Male bottlenose dolphins will gang up two or three at a time on an unsuspecting female and basically force her to be their sex slave. They also kill baby porpoises by targeting their vital organs using sonar. That’s not an awful sex fact, just a general reminder that dolphins are jerks.

Giraffes mostly seem to have male-on-male sex (though the study suggesting this does have some flaws), but when the sex is for reproduction it’s fairly upsetting. The male first whacks some pee out of his female partner, which is actually a common method in the animal world to test whether a lady is ovulatin’, then he kind of follows her around trying to mount her violently while she keeps walking away. The fact that she doesn’t run away neighing to tell her girlfriends about that creep over by the tree is a testament to evolution’s power to make bad sex seem normal.

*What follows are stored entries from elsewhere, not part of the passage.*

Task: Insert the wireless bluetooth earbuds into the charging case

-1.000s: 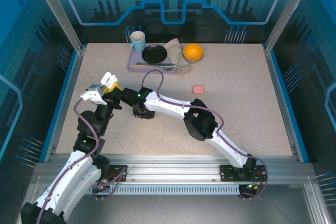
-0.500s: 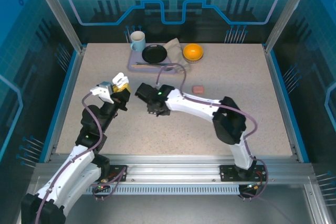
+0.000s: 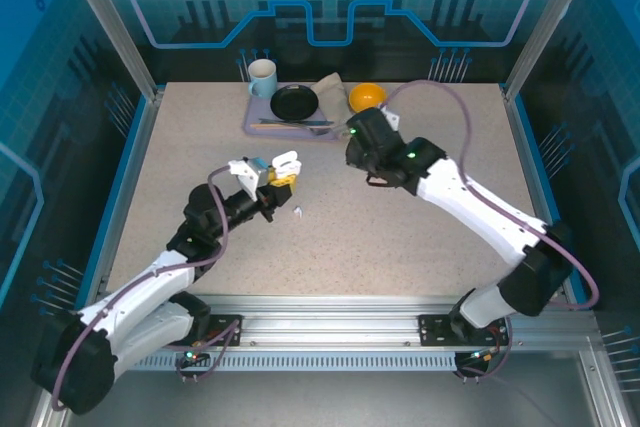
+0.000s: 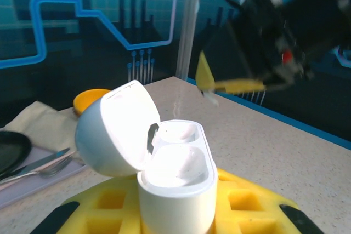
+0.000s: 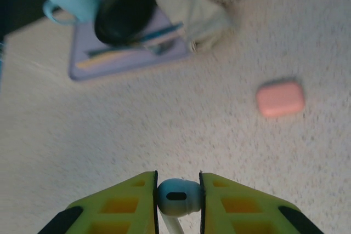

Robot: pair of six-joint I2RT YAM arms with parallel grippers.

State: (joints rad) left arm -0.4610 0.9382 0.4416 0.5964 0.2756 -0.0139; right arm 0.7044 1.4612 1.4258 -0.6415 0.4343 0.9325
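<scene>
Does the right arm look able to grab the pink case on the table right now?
Probably not yet: the right gripper is shut on a white earbud, though the pink case lies on bare tabletop ahead, nothing blocking it.

The speckled beige table (image 3: pixel 430 247) carries a lavender tray (image 3: pixel 252 119) at its far edge, a little left of the middle. A crumpled pale cloth (image 3: pixel 333 87) lies against the tray's right end. Just right of the cloth, also by the far edge, sits a round orange thing (image 3: pixel 366 97). A closed pink case (image 5: pixel 280 98) lies alone nearer the table's middle. A small white piece (image 3: pixel 297 212), perhaps an earbud though too tiny to tell, lies left of centre.
</scene>
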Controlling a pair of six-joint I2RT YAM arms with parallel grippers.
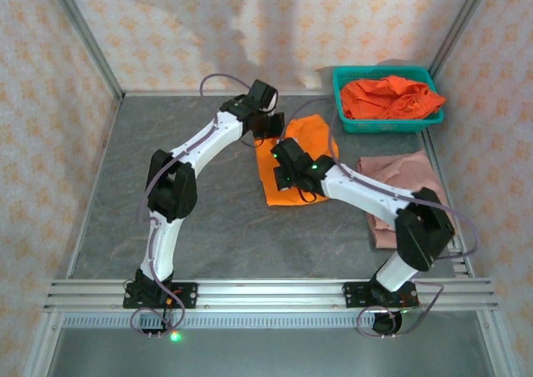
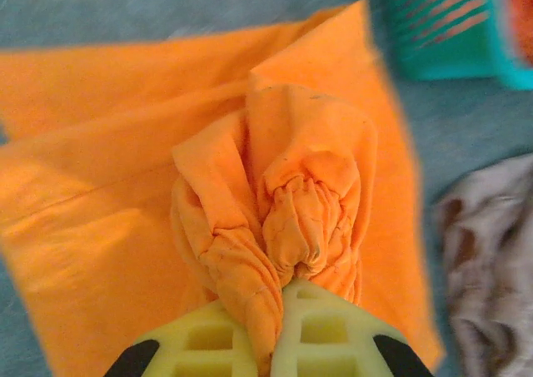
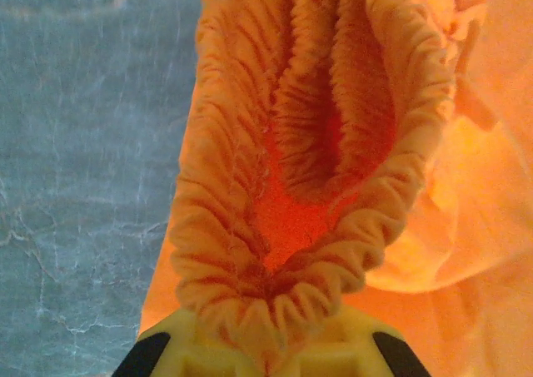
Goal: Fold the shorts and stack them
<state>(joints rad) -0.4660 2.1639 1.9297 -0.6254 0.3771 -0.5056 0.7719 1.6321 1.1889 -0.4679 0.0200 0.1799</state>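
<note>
Fold step in hand: orange shorts (image 1: 312, 136) are lying spread beneath both grippers. Left gripper (image 2: 279, 314) is pinching bunched cloth at its tips. Right gripper (image 3: 266, 348) is clamping the gathered waistband (image 3: 216, 227). Next move, as judged: both are needing to lift together, carrying the cloth over evenly.

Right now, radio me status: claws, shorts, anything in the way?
Left claw shut on orange shorts. Right claw shut on same shorts' waistband. Pink shorts alongside, teal basket behind; nothing blocking.

The top camera looks down from high on the near side across the whole table (image 1: 225, 227). Both wrist cameras sit close over orange shorts (image 1: 310, 134) (image 2: 108, 194) (image 3: 325, 127), probably one shared pair.
</note>
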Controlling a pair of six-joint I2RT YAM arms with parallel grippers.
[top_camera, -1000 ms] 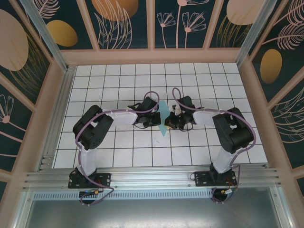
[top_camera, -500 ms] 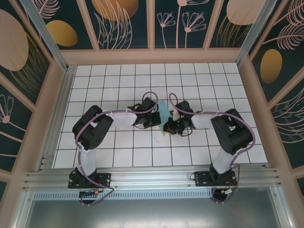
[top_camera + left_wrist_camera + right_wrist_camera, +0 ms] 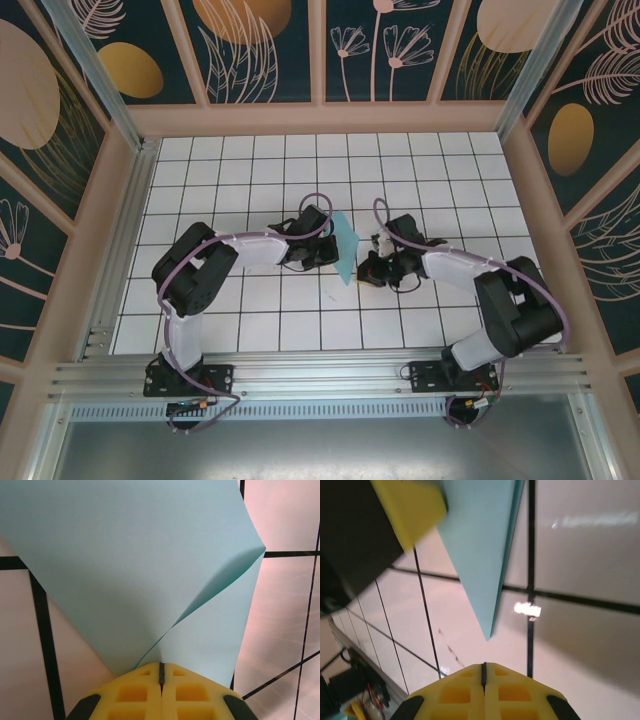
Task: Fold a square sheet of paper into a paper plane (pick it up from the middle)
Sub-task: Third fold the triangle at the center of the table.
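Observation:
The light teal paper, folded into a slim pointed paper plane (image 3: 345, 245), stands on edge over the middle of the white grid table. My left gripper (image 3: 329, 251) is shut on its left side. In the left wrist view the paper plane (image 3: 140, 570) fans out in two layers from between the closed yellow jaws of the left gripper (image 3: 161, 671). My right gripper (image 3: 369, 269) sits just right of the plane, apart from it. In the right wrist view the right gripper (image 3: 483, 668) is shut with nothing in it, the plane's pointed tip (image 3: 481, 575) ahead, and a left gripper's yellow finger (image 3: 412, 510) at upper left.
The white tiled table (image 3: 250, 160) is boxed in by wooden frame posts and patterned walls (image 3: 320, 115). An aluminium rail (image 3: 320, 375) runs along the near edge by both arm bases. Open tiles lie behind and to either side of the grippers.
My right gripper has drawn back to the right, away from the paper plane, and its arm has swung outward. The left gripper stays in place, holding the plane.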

And whoops, we’re not done. An invasive species of guppy in Mexico likes to harass and mate with fish of other species, even when female guppies are available. Seed beetles have spiny penises to physically hold down the lady seed beetles. Basically all primates attempt to intimidate the females in their species, sometimes even when they’re not resisting. Male dogs have a kind of “knot” in their penis that prevents the female from moving away until he’s done. Yes, male domesticated dogs. Remember this when your sweet little puppy greets you at the door tonight. And for once, be glad you’re a human.